[Required work]: Note each line in the data holding the string "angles" and report it.

[Information shown]:

=== Begin Enclosure ===

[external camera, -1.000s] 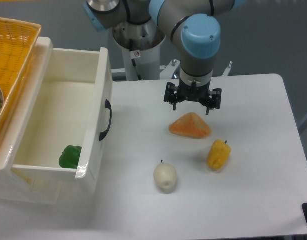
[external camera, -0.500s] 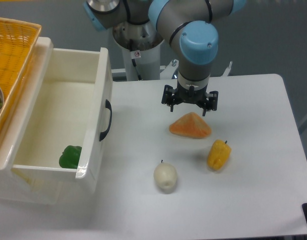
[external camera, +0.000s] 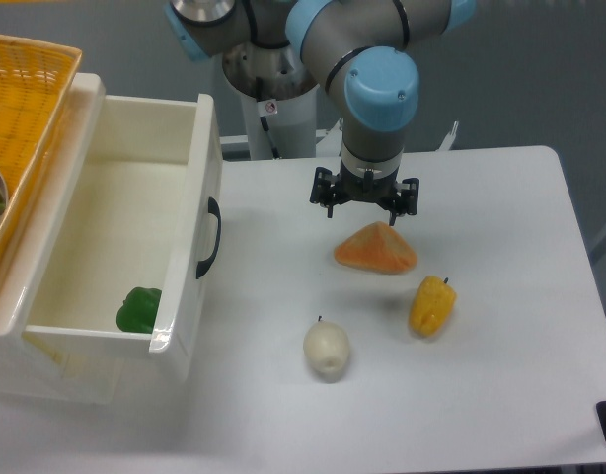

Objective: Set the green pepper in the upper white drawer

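Logging current state: the small glossy bright-green bell pepper [external camera: 139, 309] lies inside the large deep white box-shaped drawer [external camera: 202, 158], on its floor in the near corner, close against the inner face of the front panel below the curved black handle [external camera: 211, 237]. By how things lie, I judge the placement done.

My black two-finger gripper [external camera: 363, 197] hangs over the white table [external camera: 520, 207], well apart from the drawer, just above and behind the orange wedge-shaped food piece [external camera: 376, 248]. Jaws stand spread with nothing between them.

Other items on the table: a yellow bell pepper [external camera: 431, 305] and a pale cream onion-shaped vegetable [external camera: 327, 349], both near the orange wedge. An orange woven basket [external camera: 22, 128] sits beyond the drawer on the left.

Risks from here, as I judge them:
- Fingertips are low and close to the orange wedge; a sideways or downward move without lifting first could nudge it into the yellow pepper.
- If the drawer is to be shut, a hard push on the front panel could roll the green pepper, since it rests loose.
- A sweeping retreat toward the drawer could clip its front panel.
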Available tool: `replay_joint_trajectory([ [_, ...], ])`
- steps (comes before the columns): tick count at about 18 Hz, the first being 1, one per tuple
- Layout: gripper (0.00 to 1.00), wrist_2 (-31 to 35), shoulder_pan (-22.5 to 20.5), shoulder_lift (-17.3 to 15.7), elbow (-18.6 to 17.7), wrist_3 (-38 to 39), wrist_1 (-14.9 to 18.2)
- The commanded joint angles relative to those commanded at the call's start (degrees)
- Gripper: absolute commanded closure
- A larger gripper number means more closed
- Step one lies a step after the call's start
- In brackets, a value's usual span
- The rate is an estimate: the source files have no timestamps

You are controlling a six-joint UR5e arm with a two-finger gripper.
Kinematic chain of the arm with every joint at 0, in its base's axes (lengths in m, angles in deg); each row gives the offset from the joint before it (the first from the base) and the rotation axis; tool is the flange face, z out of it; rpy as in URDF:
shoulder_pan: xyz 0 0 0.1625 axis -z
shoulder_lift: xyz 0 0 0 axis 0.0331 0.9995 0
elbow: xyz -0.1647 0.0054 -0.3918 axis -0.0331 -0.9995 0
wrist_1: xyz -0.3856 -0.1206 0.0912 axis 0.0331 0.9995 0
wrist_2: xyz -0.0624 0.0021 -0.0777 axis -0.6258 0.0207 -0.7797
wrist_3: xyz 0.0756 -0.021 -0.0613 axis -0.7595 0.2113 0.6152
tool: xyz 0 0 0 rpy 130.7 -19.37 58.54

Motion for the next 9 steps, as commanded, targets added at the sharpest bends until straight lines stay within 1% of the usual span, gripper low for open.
replay_joint_trajectory([
  [5, 0.00, -0.2, 0.2, 0.7, 1.3, 1.2, 0.2],
  [9, 0.00, -0.2, 0.3, 0.8, 1.4, 1.8, -0.6],
])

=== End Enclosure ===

[Task output]:
- The commanded joint angles relative to those commanded at the call's start (degrees)
Kinematic chain of the arm with every joint at 0, in its base's axes (lengths in m, angles in deg); each row gives the offset from the joint before it (the first from the base) and the rotation axis; tool is the flange face, z out of it; rpy as in URDF:

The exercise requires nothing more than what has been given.